What this task involves: Every line below that holds "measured" must be copied.

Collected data
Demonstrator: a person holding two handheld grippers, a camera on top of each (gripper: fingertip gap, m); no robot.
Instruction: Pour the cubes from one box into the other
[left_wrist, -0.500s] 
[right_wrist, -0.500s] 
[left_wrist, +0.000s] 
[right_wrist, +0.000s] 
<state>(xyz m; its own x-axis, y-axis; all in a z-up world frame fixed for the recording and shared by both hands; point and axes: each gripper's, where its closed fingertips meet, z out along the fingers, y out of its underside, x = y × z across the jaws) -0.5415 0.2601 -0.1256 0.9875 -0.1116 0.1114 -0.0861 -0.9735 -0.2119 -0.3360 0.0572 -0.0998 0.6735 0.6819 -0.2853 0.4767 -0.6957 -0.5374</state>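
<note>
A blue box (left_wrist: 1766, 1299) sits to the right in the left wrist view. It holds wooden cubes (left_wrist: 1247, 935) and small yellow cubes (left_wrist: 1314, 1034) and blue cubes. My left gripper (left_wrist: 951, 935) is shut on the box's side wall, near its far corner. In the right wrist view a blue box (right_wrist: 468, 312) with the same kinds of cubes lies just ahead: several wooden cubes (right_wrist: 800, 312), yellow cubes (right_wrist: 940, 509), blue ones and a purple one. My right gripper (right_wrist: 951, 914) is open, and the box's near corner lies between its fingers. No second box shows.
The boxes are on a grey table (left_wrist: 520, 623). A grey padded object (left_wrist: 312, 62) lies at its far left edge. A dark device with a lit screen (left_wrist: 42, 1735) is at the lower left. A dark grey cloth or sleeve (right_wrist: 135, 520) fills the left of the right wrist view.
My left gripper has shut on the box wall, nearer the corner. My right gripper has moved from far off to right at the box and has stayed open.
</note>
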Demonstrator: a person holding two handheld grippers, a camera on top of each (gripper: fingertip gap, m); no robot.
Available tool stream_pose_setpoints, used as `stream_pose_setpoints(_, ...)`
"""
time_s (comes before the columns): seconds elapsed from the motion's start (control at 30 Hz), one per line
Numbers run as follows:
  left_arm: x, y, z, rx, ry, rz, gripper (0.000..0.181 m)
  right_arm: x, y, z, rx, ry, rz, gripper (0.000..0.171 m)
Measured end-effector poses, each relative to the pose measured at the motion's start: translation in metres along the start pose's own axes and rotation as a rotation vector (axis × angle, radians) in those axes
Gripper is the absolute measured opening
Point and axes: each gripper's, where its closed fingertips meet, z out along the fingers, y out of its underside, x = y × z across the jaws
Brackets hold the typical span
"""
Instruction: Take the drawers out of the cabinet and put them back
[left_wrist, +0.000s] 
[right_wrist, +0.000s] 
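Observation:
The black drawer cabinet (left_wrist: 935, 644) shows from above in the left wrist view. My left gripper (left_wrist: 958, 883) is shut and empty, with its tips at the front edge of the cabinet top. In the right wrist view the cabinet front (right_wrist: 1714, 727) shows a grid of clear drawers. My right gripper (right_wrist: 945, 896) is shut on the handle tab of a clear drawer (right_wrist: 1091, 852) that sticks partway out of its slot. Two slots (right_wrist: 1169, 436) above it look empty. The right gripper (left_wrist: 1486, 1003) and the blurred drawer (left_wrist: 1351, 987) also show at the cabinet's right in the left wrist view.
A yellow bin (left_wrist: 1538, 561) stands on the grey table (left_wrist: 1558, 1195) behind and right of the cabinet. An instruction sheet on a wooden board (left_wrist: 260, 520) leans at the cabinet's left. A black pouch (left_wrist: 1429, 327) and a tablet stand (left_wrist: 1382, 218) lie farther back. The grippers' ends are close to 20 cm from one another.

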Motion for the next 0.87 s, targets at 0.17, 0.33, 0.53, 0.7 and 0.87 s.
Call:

Exercise solution:
Measured end-effector poses, each relative to the pose measured at the motion's start: translation in metres along the start pose's own axes and rotation as a rotation vector (axis × angle, radians) in those axes
Gripper is the absolute measured opening

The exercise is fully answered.